→ What you will do
Look through the entries that follow and return each line that has the string "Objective".

Data records:
---------------
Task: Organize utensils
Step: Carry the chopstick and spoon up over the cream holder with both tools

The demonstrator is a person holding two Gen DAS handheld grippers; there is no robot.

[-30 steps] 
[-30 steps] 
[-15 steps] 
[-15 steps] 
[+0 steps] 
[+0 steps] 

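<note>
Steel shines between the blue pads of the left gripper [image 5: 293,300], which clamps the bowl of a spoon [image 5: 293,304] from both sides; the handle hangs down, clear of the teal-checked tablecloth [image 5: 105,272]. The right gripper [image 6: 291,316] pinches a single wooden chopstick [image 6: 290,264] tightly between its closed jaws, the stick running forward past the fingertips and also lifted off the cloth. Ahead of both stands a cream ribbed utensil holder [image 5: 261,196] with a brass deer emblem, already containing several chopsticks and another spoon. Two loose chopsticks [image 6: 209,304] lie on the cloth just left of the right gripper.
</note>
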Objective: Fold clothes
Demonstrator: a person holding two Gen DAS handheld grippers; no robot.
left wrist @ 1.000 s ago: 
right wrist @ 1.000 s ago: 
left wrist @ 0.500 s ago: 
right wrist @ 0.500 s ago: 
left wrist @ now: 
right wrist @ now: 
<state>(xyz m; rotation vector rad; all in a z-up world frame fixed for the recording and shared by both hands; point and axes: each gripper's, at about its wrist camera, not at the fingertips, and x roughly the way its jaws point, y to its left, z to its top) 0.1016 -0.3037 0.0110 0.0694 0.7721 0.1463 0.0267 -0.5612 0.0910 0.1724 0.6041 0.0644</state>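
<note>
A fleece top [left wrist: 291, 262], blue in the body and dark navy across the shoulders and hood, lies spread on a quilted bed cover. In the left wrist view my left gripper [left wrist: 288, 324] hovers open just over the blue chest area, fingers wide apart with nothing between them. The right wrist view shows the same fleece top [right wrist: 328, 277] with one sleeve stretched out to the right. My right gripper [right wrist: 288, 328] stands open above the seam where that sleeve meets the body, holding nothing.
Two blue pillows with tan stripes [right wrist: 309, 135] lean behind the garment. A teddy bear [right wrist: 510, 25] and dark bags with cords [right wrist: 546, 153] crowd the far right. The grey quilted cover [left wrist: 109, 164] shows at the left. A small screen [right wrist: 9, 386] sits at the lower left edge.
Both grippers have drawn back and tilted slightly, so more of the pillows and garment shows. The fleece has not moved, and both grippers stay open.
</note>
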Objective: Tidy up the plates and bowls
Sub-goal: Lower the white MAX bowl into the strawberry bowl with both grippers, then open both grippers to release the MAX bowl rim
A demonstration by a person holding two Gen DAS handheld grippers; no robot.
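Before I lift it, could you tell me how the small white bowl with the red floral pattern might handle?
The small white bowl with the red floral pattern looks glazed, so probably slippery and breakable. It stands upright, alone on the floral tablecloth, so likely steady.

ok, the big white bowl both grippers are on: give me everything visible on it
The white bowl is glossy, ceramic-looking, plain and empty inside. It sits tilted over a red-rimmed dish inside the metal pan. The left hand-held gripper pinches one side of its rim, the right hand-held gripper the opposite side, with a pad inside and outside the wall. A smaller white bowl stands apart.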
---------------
→ Task solution
Objective: Fold clothes
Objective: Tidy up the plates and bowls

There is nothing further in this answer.